## Task goal
Transcribe exactly everything in the data below from the line containing "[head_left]" down to the line containing "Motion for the", both lines included and nothing further.

[Information shown — start]

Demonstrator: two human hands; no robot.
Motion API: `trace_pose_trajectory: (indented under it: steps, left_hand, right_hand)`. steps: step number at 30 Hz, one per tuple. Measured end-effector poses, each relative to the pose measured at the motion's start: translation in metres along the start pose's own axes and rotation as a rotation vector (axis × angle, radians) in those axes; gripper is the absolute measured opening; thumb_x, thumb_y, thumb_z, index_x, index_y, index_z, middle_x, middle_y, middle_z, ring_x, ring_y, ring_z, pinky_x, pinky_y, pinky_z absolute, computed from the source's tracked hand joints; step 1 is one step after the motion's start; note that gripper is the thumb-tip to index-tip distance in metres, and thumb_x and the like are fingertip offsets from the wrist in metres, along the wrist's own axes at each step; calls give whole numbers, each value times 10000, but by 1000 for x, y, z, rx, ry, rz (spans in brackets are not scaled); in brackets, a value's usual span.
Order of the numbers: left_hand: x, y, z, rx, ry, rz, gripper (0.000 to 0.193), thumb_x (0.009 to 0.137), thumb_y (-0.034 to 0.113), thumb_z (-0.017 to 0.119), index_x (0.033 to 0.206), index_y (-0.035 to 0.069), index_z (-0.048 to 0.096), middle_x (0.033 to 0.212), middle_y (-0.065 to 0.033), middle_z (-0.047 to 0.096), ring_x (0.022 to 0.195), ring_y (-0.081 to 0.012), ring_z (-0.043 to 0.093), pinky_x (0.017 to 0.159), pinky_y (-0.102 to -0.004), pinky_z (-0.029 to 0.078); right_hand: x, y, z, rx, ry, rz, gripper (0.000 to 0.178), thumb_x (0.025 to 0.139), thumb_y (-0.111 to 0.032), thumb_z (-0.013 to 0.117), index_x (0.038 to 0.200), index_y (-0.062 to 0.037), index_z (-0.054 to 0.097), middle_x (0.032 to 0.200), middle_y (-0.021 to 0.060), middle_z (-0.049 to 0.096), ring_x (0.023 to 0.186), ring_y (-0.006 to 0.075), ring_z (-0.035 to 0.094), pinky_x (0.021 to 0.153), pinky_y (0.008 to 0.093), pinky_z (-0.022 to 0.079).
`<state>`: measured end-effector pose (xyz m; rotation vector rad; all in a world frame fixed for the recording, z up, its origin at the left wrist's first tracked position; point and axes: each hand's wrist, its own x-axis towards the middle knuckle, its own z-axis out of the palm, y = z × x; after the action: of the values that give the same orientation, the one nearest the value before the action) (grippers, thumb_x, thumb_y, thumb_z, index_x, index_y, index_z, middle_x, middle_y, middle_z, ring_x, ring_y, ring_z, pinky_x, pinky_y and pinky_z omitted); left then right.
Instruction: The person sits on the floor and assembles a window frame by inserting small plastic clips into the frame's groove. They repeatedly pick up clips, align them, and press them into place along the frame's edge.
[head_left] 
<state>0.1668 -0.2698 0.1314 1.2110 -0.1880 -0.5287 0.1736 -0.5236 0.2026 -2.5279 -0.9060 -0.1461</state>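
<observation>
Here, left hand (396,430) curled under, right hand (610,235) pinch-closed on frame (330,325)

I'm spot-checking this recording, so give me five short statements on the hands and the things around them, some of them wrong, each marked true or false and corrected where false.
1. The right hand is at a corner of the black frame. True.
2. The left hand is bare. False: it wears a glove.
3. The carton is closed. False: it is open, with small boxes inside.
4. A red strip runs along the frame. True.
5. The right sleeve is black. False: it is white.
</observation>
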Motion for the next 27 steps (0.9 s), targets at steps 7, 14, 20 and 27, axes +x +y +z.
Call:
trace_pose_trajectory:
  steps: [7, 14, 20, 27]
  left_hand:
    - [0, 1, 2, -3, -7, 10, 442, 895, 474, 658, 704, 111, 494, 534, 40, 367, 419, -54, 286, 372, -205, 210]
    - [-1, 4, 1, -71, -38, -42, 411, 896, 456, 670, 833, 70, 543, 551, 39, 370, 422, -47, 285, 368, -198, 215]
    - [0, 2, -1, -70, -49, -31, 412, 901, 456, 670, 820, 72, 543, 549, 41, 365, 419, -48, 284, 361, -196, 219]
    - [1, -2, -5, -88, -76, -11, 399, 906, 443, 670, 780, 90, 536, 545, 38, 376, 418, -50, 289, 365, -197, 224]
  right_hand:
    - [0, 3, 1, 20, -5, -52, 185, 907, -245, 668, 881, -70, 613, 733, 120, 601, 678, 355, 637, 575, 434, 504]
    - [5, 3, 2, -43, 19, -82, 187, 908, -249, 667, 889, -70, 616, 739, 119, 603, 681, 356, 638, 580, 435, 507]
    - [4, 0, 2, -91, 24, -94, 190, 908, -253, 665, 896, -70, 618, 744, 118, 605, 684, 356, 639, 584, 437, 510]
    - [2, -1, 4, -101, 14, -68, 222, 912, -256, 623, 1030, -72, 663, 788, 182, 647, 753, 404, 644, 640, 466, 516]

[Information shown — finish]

## Problem solution
[head_left] 
<state>0.1668 -0.2698 0.1314 1.2110 -0.1880 -0.5287 0.1736 -0.5236 0.2026 -2.5279 -0.9060 -0.1461</state>
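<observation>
Here, left hand (396,430) curled under, right hand (610,235) pinch-closed on frame (330,325)

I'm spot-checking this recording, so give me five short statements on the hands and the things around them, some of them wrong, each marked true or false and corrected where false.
1. The right hand is at a corner of the black frame. True.
2. The left hand is bare. False: it wears a glove.
3. The carton is closed. False: it is open, with small boxes inside.
4. A red strip runs along the frame. True.
5. The right sleeve is black. False: it is white.
</observation>
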Motion for the next 27 steps (0.9 s), targets at steps 7, 14, 20 and 27, axes +x +y +z.

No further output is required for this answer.